WHAT THIS TASK INVOLVES - Print, in exact form, the lines below from the one containing "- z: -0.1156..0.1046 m" through the one containing "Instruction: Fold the", and omit all others.

INPUT DATA -
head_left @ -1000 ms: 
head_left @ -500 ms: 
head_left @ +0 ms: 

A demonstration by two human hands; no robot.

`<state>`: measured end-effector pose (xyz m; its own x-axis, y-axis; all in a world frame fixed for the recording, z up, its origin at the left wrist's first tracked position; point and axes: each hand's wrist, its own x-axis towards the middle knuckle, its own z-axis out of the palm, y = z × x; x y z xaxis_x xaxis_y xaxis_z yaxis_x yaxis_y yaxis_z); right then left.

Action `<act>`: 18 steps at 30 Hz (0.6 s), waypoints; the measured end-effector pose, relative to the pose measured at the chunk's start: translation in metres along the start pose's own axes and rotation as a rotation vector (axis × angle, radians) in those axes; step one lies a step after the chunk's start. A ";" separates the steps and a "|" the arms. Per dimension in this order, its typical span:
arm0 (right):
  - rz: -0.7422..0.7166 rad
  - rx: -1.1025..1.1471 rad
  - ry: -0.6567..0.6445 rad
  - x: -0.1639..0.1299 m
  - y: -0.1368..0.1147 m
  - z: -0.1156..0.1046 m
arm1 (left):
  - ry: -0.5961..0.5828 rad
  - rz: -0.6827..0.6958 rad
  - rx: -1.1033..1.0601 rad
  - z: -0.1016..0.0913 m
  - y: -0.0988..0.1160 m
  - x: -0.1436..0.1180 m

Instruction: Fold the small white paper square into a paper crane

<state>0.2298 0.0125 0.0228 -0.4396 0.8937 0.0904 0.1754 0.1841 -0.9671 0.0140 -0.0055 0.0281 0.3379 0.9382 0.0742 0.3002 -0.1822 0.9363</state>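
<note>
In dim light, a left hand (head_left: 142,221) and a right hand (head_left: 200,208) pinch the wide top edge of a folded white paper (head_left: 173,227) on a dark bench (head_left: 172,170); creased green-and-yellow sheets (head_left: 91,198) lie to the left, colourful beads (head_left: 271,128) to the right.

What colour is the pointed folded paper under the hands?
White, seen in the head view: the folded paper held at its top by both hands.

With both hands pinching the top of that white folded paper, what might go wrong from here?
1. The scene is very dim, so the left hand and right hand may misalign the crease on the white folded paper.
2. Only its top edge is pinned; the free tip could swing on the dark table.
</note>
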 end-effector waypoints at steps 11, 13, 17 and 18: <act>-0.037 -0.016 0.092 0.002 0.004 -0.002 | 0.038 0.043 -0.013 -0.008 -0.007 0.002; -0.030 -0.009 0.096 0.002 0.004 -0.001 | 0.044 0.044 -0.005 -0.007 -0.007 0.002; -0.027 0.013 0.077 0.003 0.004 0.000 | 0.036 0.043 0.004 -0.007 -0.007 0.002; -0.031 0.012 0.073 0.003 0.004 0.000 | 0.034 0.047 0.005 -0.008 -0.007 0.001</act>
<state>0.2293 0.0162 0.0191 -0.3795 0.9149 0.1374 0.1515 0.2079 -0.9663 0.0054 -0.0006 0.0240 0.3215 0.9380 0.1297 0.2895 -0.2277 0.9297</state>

EXERCISE RESULT -
  - z: -0.1156..0.1046 m
arm1 (left):
  - ry: -0.5961..0.5828 rad
  - rz: -0.6827..0.6958 rad
  - rx: -1.1033..1.0601 rad
  - z: -0.1016..0.0913 m
  - y: -0.0988..0.1160 m
  - x: -0.1436..0.1180 m

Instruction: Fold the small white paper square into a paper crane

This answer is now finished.